Nada disso seria tão bom não fosse a maestria técnica mostrada pela desenvolvedora, que soube usar muito bem os efeitos de Ray Tracing na construção de sua ambientação. Joguei o game no PC com o efeito ligado ao máximo (combinado com o DLSS da NVIDIA), e devo dizer que ele é transformador, especialmente quando você passa a notar cada reflexo presente nos ambientes chuvosos do game.

No entanto, infelizmente nem tudo é perfeito: apesar de o desempenho se manter estável a maior parte do tempo, ele não deixa de ter alguns “engasgos” (stutters). Mesmo com as atualizações já disponíveis e drivers mais recentes, o problema persistiu e pode incomodar em alguns momentos, especialmente aqueles marcados por mais ação.

Ghostwire: Tokyo

Ghostwire: Tokyo mostra um bom caminho para o futuro

Ghostwire: Tokyo não é um jogo perfeito: o sistema de mundo aberto é inflado por ícones de atividades repetitivas, e a história peca um pouco pelo ritmo. No entanto, seus defeitos não conseguem apagar o fato de que esse é um título com personalidade forte, em que ação e terror se misturam de maneira competente e compelem o jogador a querer saber mais do que está acontecendo.
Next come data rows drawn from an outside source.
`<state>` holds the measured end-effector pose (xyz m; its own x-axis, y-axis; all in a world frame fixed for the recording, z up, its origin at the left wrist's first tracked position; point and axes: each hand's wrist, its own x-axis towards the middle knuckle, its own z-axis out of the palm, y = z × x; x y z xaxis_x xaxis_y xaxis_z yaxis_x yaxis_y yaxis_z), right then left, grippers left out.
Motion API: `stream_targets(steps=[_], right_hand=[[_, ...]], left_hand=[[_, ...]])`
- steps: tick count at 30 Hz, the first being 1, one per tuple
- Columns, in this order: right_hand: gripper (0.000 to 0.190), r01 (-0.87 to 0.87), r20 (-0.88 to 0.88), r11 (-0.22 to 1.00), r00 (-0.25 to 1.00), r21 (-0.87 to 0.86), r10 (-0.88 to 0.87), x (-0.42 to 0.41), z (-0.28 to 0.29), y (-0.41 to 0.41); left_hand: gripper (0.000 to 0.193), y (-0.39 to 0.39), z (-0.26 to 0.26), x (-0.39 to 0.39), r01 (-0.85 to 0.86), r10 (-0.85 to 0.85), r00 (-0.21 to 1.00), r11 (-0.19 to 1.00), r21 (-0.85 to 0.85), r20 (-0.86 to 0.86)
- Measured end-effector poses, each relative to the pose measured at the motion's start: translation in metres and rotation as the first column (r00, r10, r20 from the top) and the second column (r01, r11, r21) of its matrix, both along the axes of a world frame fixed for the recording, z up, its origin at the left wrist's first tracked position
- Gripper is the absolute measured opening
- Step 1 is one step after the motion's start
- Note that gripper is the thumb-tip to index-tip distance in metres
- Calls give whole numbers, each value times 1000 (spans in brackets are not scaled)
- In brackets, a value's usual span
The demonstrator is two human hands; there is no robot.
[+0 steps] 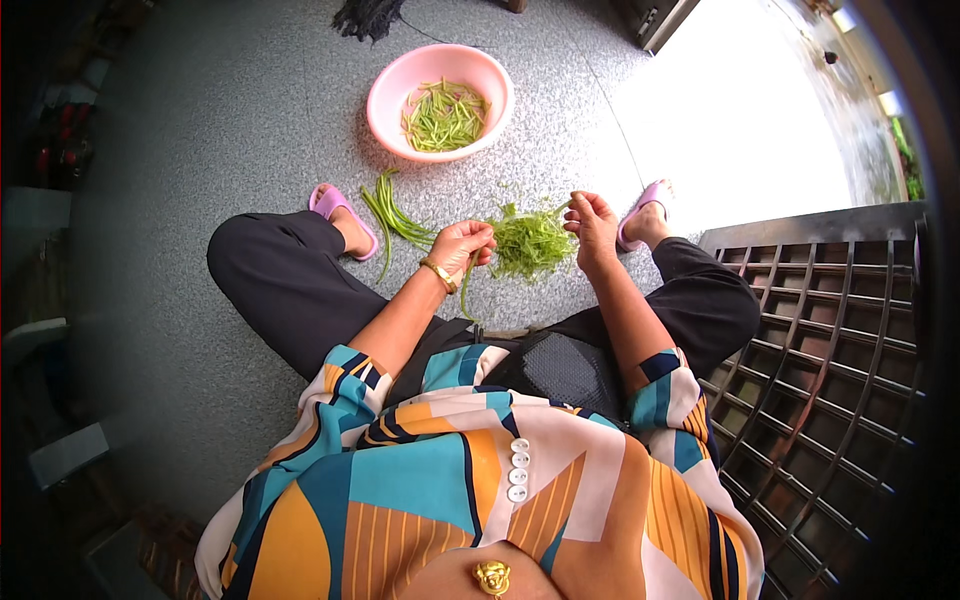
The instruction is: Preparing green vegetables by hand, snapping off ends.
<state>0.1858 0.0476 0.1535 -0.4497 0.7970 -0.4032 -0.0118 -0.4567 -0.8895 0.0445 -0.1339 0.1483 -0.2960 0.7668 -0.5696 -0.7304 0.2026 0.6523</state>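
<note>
My left hand point(461, 251), with a gold bangle at the wrist, grips a long thin green vegetable stem point(466, 292) that hangs below the fingers. Thumb and fingers of my right hand point(594, 229) pinch a short green piece point(564, 205) at their tips. Between and below both hands, a loose heap of shredded green trimmings point(531, 246) lies on the floor. Left of it rests a small bunch of long green stems point(397, 214), partly behind my left hand. Beyond the hands stands a pink plastic basin point(377, 112) holding many short cut stem pieces point(446, 120).
Grey speckled floor point(255, 150) surrounds everything. My feet in pink slippers point(349, 217) flank the stems and trimmings. A metal lattice gate point(814, 322) stands close on the right, below a bright doorway point(720, 127). Dark stringy material point(367, 19) lies at the far side.
</note>
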Motion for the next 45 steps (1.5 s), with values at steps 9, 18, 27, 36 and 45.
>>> stream_targets(steps=[9,18,27,36,45], right_hand=[[14,-243,271,958,943,153,196,-37,8,11],[41,-557,250,753,830,350,498,-119,54,16],[23,-708,262,622,704,335,660,-60,27,-26],[15,-614,406,632,788,473,463,-52,27,-29],[8,-618,641,-241,767,749,24,-46,38,-42]], left_hand=[[9,1,-7,-8,-84,82,995,996,42,56],[8,-1,4,-6,-139,138,987,990,13,83],[9,6,6,-4,-198,180,967,977,85,183],[11,5,13,1,-160,131,974,975,151,187],[14,6,15,6,-53,54,998,998,-38,25]])
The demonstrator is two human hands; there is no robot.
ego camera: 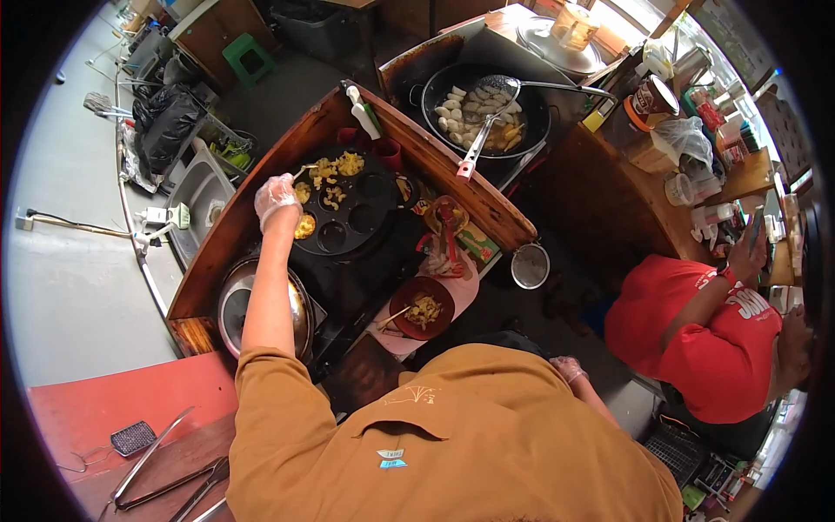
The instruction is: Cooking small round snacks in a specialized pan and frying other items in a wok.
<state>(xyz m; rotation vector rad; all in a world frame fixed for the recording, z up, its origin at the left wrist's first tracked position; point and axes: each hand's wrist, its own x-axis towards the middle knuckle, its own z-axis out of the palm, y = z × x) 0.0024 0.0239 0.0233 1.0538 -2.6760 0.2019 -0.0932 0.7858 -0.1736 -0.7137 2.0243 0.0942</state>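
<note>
My left hand (278,199), in a clear plastic glove, is closed on a thin metal utensil (305,169) over the left side of a round black pan (319,225) with several round hollows. Some hollows hold yellow, egg-like pieces (349,163); an orange-yellow round (304,226) lies just below my hand, while others show bare black. Gloved too, my right hand (569,368) hangs low beside my body, away from the pan; its fingers are partly hidden. A reddish-brown bowl (399,307) with chopped yellow food and a light-handled utensil stands on a pink board (466,290).
Wooden boards (450,156) enclose the stove. Beyond them, a wok (548,124) holds pale pieces frying in oil, with a skimmer (497,98) across it. A lidded pot (225,307) stands under my left forearm. A strainer (530,266) hangs at the board's end. A person in red (691,339) is at right.
</note>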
Com um sistema de exploração divertido, momentos narrativos surpreendentemente tensos e mecânicas de combate divertidas (embora menos profundas do que eu gostaria), o jogo prova que a Tango Gameworks não é um “estúdio de um só jogo”. Gostei bastante do meu tempo explorando a versão sombria de Tóquio criada pela empresa, e estou ansioso para ver o que ela vai trazer em seus projetos futuros.

Ghostwire: Tokyo já está disponível com versões para PlayStation 5 e PC (via Steam e Epic Games Store). Código para review da versão PC cedido pela Bethesda Brasil.